"Anggarannya Rp 175 juta itu, itupun tidak hanya untuk kekeringan saja, tapi juga untuk penyediaan air bersih ketika terjadi banjir maupun tanah logsor," kata Kepala Badan Penanggulangan Bencana Daerah (BPBD) Trenggalek, Joko Rusianto, Rabu (26/7/2017).
Dari pengalaman tahun-tahun sebelumnya, penanganan bencana kekeringan rata-rata membutuhkan anggaran lebih dari Rp 800 juta, mengingat jumlah desa yang masuk peta rawan kekeringan cukup banyak. Dari 14 kecamatan di Trenggalek hanya Kecamatan Gandusari yang tidak masuk peta rawan kekeringan.
"Anggaran itu digunakan untuk membeli air ke PDAM serta transportasi pengiriman ke desa-desa yang mengalami krisis air. Sehingga kalau hanya Rp175 juta pasti kurang," ujarnya.
Meski demikian, Joko mengaku tidak khawatir, karena penanganan bencana kekeringan tidak hanya menjadi tanggungjawab daerah, namun juga akan didukung oleh anggaran dari BPBD Provinsi Jawa Timur maupun Badan Nasional Penanggulangan Bencana (BNPB).

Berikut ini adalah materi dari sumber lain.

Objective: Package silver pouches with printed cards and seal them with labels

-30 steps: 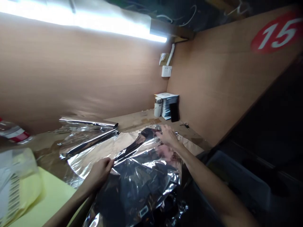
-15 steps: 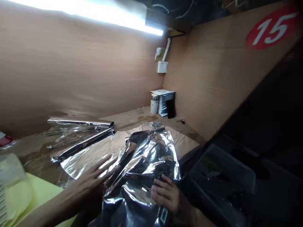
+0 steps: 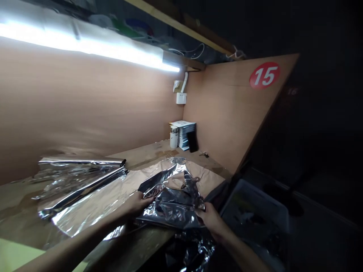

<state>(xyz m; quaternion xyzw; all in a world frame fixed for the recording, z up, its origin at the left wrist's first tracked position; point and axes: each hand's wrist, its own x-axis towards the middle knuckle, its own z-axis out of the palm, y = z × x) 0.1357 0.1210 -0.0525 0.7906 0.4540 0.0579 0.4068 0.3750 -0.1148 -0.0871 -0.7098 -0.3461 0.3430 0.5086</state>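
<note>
A crumpled piece of shiny silver plastic film (image 3: 176, 211), dark where it reflects, lies in front of me at the near edge of the table. My left hand (image 3: 139, 202) has its fingers closed on the film's left side. On the opposite side, my right hand (image 3: 209, 218) pinches the film's right edge. Part of the film hangs below the table edge between my arms. Whether it is a bag or a single sheet, I cannot tell. Beneath it spreads a larger glossy sheet (image 3: 99, 200) that mirrors the brown wall.
Rolled or folded silver film (image 3: 82, 162) lies at the left. By the back corner stand a white bottle (image 3: 174, 138), a stack of booklets (image 3: 184, 132), a black phone-like slab (image 3: 193, 141) and keys (image 3: 204, 154). A translucent bin (image 3: 255, 211) sits at the right, below the table.
Both hands lay spread on the film before; now they grip its two sides. The film is bunched up and partly folded. The view has shifted, showing more of the upper right.
</note>
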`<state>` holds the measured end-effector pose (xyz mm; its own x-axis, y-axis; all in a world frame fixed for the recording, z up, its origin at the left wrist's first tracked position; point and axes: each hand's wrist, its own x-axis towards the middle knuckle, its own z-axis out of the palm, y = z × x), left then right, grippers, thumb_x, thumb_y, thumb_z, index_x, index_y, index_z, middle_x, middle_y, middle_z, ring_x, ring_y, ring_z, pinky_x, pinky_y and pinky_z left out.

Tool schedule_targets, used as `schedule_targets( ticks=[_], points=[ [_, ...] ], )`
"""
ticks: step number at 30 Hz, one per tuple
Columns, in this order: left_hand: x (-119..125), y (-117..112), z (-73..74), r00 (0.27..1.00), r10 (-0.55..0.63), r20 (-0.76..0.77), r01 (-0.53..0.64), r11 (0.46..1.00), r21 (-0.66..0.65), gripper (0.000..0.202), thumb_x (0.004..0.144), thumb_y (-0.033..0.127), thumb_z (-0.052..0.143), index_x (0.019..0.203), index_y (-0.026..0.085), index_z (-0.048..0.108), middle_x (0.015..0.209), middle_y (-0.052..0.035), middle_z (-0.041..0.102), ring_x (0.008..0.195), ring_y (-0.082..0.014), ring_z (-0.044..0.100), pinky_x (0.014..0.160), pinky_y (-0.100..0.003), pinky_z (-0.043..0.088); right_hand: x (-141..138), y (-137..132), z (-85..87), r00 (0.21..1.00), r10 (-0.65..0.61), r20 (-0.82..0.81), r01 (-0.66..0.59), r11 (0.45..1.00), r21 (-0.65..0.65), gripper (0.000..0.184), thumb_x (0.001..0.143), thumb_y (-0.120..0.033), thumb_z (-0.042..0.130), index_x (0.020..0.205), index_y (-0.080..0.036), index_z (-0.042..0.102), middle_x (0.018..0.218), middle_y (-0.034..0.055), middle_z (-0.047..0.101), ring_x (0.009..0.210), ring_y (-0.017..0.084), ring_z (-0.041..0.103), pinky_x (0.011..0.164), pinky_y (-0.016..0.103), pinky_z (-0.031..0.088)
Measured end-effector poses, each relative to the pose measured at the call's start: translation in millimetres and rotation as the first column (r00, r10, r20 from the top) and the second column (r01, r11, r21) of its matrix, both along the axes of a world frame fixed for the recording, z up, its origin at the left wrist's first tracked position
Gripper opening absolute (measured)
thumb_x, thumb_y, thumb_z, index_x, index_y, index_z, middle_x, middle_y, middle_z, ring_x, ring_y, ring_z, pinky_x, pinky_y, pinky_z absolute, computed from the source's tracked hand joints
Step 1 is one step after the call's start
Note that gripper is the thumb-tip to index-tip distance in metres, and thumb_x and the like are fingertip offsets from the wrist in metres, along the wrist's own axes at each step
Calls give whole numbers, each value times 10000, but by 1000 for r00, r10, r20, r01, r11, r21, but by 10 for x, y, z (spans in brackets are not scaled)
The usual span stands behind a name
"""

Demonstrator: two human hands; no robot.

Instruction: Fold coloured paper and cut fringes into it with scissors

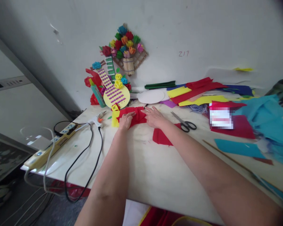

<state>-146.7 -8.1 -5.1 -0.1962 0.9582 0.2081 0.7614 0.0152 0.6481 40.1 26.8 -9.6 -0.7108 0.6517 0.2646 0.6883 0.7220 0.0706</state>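
Note:
Both my arms reach across a pale table [155, 169] to a crumpled piece of red felt [137, 114]. My left hand [125, 120] rests on the felt's left end with fingers curled down onto it. My right hand [154, 116] lies on the right end, fingers pressed flat against the cloth. A second flat red piece [160, 138] lies partly under my right forearm. A yellow piece [114, 121] sits just left of my left hand.
Black-handled scissors [185, 123] lie right of my right hand. Coloured felt sheets [198, 91] and turquoise cloth [269, 122] pile up at right. A paper guitar craft [113, 91], a flower craft [124, 47] on the wall, a glue bottle [97, 92], a power strip [54, 142] and black cables [89, 157] sit at left.

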Motion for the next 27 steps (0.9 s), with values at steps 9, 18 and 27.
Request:
schedule_targets(
  ticks=[9, 18, 27],
  points=[
    [28, -53, 6, 985, -102, -141, 98, 995, -37, 332, 828, 317, 435, 1068, 332, 664, 1179, 43, 618, 1179, -220, 440, 1015, -355, 281, -57, -17, 116, 997, -72, 32, 74, 996, -53, 437, 806, -187, 428, 1221, -179, 564, 1416, 44, 409, 1348, 253, 242, 1086, 486, 153],
    [115, -95, -57, 928, -62, -369, 75, 997, 21, 626, 687, 578, 592, 1221, 252, 567, 1207, -86, 585, 1186, -275, 433, 1004, -385, 287, -137, 4, 149, 993, -73, -96, 68, 996, -54, 438, 868, -247, 380, 1275, -150, 511, 1405, 53, 424, 1310, 253, 292, 1063, 431, 226],
    [-21, 90, -123, 991, 135, -13, -135, 991, 15, 422, 855, 404, 377, 1070, 173, 658, 1085, -111, 637, 1061, -268, 554, 930, -373, 398, -87, 115, 255, 971, -105, -214, 81, 989, -121, 424, 844, -187, 412, 1241, -197, 561, 1447, 4, 358, 1296, 210, 336, 1055, 358, 276]
  ],
)
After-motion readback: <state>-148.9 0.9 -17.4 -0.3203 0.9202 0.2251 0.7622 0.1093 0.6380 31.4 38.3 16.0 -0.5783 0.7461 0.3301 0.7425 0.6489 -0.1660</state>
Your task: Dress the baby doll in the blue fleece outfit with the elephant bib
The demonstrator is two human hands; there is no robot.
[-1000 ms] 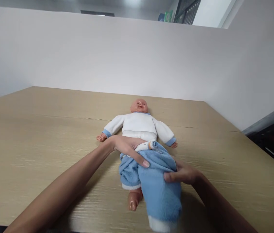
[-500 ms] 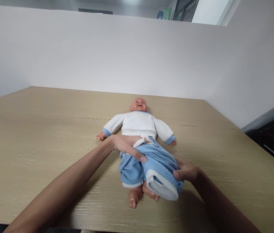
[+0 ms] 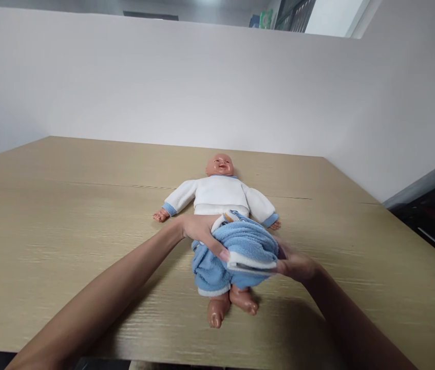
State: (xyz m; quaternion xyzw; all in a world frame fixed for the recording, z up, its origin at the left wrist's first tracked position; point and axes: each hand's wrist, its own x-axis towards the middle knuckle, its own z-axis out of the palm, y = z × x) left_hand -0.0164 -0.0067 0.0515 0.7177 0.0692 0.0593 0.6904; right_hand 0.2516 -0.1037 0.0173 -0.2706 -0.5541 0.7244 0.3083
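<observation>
A baby doll (image 3: 221, 194) lies on its back on the table, head away from me, in a white top with blue cuffs. Blue terry trousers (image 3: 246, 239) with white hems cover its legs, and both bare feet stick out below. At the waistband side, my left hand (image 3: 204, 231) is closed on the cloth, thumb on top near the white hem. Gripping the right end of that same hem is my right hand (image 3: 294, 262), its fingers partly hidden behind the fabric. Between the hands the trouser leg is bunched up, its hem opening facing me.
The doll rests on a wide wooden table (image 3: 86, 221) with a seam running across it. A white wall (image 3: 202, 87) rises behind the far edge. On the right, beside the table, stands a dark object (image 3: 433, 221).
The trouser leg's hem has moved up towards the doll's waist and flattened between my hands. My right hand has risen slightly, and more of the doll's foot on the right shows.
</observation>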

Menurut Joko, pihaknya telah mengirim data-data potensi bencana ke BPBD Provinsi Jatim maupun BNPB guna mengantisipasi datangnya musim kekeringan di wilayah Trenggalek.
"Besok Kamis (27/7) akan ada rapat dengan BPBD provinsi, terkait sarana dan prasarana kekeringan untuk peninjauan bencana tahun ini," imbuhnya.
Kepala BPBD Trenggalek ini menambahkan, bila anggaran dari BPBD provinsi dan BNPB turun, pihaknya mengaku akan memprioritaskan dana tersebut, sehingga bisa menghemat anggaran dari APBD kabupaten.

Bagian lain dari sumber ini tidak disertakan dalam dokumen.